Social Drowning
Is there such a thing as too many social network memberships?
MySpace lets you add friends and share your interests. Facebook, Friendster, and Multiply, among others, do this as well. They integrate games and various applications to make the experience more fun. Then there's LinkedIn where members share professional information with friends. Then you have StumbleUpon that lets you share sites that you like with your friends and other members. And then there's social network sites for news like Digg, Reddit, and Mixx that allow you to share news sites with others. Twitter comes in to provide their members with a medium to either amuse or annoy their followers. People you follow would sometimes display flashes of brilliance in 140 characters or less, but most of the time, it's just trivia.
The question isn't really the question that needs to be answered. The real question is, "do you have the time to maintain your numerous memberships?"
Furthermore, how active would your participation be to be considered an active member?

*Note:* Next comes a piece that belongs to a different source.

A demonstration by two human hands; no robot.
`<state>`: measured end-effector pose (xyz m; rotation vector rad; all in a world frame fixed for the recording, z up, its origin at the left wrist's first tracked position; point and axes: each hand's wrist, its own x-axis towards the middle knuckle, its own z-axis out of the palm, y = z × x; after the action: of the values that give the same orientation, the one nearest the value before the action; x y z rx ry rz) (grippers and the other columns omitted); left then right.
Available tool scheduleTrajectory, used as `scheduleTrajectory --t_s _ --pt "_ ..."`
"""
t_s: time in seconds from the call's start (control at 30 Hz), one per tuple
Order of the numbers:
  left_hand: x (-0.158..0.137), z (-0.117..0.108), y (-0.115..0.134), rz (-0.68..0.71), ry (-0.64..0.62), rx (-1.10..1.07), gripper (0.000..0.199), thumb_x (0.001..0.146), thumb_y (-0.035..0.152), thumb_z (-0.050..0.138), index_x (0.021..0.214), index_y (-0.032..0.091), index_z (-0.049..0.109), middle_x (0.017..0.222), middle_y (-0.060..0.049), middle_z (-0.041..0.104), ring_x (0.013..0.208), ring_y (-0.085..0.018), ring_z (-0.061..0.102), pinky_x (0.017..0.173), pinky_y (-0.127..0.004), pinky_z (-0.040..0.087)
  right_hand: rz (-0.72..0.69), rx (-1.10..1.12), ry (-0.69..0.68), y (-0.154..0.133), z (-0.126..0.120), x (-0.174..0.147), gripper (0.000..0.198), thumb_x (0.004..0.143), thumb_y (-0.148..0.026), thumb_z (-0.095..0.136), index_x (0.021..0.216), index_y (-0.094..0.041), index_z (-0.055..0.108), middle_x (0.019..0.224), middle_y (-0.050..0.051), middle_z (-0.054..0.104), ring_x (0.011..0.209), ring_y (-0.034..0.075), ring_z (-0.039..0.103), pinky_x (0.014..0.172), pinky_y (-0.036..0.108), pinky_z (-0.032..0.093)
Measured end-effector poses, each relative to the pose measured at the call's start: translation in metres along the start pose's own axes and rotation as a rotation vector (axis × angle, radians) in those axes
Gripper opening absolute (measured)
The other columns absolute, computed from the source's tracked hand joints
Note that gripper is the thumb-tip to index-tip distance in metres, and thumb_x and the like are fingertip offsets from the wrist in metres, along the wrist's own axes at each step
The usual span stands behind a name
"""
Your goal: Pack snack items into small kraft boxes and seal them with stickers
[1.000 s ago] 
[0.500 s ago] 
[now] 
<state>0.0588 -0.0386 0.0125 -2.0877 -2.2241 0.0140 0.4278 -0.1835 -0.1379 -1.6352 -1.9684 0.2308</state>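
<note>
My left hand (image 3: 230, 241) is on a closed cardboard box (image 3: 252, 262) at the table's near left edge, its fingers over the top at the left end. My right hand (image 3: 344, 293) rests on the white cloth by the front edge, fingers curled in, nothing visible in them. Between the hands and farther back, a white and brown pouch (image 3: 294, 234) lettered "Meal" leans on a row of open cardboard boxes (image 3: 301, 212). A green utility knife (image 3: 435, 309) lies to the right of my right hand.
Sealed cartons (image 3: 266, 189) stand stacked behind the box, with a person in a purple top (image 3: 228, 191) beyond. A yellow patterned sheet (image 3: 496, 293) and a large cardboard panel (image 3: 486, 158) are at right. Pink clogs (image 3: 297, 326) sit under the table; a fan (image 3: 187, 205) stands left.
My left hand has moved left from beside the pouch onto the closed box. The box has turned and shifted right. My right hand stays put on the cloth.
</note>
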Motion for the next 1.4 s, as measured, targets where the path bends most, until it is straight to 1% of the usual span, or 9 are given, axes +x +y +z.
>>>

On average, I'm posting entries about once (or twice) a week in my blog. Writing an entry for my blog usually takes me about half an hour or more to do so. Most of my time is spent on my freelance gig, website development, among others, which rounds up to about four to six hours. If my workload is pretty light, I'd open up FeedDemon and catch up on the feeds I subscribe to. Reading feeds would usually take me about half an hour (I just skim through most of them). I also have to spend some quality time with my son, lest he forget I'm his dad. This usually takes about an hour or two. Eating breakfast (or dinner, whichever your time zone is) usually takes another hour. So for me, it takes about six hours to do some website development, play with my son, and (lightly) surf the Internet. And all this is during the day, when I get home from the office where I pose as a training developer at my other gig. This other gig takes up my nights, nine hours per. I would probably be scrambling for training materials to develop, improve and/or update, which equates to me not really doing anything for myself, simply because I can't. Eating, or snacking, is the only exception.
In a 24-hour cycle, about six hours in the daytime goes to my freelance gig and my son, and nine hours goes to my official job. That's about 15 hours, give or take. Then factor in travel time, which fortunately for me takes about an hour going to and from the office, I get 16 hours. Then I add the time it takes for me to eat dinner (or breakfast) and prepare to go to the office, which usually takes about an hour and a half, I get 17 and a half hours.
Simplifying things, I spend 17 and a half hours in the waking world. That means I get about six and a half hours of sleep time. That is when I'm lucky. So do I still have time to poke my friends in Facebook, update my status in MySpace, accept and invite friends in Friendster, write a good review for a site and recommend it in StumbleUpon and twit something sensible in Twitter? By the way, I still haven't added the time I spend on trying out beta services and products, debugging my WordPress Themes and Plugins, and researching new products and services that would help me be more productive. I also haven't added the time I spend on learning PHP and other programming languages. I'm amazed that I still have the time to smoke.
My answer would then be yes, there is such a thing as too many social network memberships. I've said goodbye to my MySpace account, and canceled one of my Friendster accounts (I'm keeping the one with my wife). I will be canceling my Digg membership, together with my Facebook and Multiply accounts. I'm keeping LinkedIn (for professional reasons), Twitter (for its simplicity), and StumbleUpon (for its massive traffic generating potential). If I have accounts with other sites, I'll be canceling them also, as soon as I remember what password I used for those sites. So those who were connected to me in the sites that I will be canceling, keep in mind that it's not you, it's me.